Activity:
When the line containing "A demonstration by" is found in the data below, copy it and each line after it through the line containing "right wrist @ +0", exactly and with no others.
-- Extracted entries follows --
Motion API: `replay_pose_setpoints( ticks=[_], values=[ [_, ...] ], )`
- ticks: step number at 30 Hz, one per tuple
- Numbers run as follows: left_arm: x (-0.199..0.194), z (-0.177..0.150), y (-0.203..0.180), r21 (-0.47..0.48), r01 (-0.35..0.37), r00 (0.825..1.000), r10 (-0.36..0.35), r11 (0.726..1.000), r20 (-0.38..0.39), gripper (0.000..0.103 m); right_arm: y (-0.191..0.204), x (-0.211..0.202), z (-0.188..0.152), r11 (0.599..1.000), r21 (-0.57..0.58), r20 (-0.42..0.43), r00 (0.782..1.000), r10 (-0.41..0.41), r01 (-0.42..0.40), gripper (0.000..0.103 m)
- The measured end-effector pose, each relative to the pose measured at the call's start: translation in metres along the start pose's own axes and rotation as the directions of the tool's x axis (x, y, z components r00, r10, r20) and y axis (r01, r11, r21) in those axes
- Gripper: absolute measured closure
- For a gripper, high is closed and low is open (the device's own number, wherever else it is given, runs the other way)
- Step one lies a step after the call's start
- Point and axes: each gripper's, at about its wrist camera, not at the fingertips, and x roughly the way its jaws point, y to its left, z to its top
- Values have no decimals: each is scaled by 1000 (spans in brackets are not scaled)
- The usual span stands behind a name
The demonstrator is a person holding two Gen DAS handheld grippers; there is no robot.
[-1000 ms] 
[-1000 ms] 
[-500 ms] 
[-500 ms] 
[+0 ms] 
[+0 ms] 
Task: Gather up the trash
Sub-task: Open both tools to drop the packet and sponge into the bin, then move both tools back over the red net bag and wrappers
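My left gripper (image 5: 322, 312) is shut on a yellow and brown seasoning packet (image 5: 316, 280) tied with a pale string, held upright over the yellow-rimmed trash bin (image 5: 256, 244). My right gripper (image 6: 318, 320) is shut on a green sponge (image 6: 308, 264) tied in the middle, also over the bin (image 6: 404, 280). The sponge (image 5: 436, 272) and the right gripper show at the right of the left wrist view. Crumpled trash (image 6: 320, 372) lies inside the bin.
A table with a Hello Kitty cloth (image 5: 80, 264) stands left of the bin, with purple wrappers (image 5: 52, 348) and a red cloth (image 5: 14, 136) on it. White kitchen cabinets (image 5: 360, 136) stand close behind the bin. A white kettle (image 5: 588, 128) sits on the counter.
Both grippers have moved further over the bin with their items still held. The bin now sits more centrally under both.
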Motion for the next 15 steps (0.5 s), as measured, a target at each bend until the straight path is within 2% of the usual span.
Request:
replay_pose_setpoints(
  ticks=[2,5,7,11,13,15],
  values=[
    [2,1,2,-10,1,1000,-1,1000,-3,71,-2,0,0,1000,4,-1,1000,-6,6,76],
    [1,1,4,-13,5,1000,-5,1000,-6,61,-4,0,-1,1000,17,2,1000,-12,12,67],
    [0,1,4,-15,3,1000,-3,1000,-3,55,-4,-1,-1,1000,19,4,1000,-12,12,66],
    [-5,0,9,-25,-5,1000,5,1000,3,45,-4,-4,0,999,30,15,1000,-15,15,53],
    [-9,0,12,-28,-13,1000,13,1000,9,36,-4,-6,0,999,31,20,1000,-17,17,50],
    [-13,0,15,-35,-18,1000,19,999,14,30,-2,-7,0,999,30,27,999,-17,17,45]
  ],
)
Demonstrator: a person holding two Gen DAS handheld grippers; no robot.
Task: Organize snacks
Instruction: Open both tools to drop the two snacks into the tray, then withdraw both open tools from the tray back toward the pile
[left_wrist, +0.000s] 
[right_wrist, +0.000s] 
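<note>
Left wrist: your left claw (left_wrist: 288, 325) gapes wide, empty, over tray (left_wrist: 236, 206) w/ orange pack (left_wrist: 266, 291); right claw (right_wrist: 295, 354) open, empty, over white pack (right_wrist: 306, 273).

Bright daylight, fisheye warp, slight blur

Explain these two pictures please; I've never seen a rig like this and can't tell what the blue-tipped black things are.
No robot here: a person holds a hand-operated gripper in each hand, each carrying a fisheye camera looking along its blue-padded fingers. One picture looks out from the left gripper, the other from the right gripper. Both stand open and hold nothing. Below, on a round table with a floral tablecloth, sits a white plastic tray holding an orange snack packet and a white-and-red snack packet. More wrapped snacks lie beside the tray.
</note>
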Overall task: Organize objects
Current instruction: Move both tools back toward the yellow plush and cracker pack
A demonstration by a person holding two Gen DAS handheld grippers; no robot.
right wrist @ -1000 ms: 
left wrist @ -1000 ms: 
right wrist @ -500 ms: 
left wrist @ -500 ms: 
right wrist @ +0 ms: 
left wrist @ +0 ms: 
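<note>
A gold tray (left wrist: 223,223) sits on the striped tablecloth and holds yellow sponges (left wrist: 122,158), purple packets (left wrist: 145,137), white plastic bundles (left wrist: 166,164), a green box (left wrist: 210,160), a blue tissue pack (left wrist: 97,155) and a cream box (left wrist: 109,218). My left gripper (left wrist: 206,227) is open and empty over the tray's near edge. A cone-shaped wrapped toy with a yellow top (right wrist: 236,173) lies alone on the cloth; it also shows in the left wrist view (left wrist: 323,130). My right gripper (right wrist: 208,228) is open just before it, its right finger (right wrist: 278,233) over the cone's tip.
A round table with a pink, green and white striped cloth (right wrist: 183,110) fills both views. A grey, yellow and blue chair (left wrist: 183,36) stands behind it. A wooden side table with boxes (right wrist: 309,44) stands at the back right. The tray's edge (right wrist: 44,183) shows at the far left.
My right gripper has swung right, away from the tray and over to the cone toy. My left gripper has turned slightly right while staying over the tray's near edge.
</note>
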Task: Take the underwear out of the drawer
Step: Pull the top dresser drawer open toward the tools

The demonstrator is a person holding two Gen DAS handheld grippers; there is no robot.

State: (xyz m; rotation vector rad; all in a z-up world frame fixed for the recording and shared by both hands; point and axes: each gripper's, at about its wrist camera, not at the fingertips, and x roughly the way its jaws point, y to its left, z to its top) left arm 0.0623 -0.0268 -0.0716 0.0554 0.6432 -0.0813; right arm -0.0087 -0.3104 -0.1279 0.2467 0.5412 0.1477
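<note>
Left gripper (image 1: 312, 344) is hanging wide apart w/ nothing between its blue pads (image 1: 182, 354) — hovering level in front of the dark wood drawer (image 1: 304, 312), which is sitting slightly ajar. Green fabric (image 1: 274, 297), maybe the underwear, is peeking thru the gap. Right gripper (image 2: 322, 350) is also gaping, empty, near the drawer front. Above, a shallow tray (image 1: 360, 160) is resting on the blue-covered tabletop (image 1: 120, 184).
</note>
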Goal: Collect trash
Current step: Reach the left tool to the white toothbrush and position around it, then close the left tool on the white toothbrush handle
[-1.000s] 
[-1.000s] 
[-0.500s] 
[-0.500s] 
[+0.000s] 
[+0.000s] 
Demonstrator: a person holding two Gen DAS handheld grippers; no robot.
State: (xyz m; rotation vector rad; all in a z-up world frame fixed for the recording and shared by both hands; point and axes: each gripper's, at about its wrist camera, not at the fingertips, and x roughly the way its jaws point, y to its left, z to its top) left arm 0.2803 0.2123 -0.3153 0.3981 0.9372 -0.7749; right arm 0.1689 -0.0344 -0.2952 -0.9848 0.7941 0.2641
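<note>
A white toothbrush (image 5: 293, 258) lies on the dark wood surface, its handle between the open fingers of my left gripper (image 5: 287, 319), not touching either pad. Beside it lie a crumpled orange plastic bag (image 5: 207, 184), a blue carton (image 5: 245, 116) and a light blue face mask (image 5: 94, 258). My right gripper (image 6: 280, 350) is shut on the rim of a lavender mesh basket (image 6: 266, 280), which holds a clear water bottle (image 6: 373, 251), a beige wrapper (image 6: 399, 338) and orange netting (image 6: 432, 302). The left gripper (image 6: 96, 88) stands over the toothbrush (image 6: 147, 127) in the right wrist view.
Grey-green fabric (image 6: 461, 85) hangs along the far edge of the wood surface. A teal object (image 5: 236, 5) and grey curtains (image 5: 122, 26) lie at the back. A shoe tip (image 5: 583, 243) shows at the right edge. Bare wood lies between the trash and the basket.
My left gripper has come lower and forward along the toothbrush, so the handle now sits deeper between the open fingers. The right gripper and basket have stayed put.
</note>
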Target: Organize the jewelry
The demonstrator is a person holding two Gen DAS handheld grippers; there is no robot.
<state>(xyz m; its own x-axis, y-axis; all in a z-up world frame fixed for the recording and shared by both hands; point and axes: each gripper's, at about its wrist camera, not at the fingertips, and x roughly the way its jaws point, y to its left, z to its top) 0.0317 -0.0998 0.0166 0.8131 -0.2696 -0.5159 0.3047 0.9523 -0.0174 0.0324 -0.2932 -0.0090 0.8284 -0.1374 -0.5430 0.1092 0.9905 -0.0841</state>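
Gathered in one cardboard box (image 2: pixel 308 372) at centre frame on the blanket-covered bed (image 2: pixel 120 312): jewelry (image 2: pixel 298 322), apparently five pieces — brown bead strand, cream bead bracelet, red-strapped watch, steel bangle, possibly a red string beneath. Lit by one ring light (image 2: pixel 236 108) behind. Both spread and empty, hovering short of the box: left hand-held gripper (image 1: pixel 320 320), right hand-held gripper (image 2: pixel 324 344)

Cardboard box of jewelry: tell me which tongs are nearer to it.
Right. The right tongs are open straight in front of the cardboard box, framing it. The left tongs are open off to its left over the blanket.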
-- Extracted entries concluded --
Task output:
A demonstration by a person holding two Gen DAS handheld grippers; no robot.
right wrist @ -1000 ms: 
left wrist @ -1000 ms: 
right wrist @ -500 ms: 
left wrist @ -500 ms: 
right wrist @ +0 ms: 

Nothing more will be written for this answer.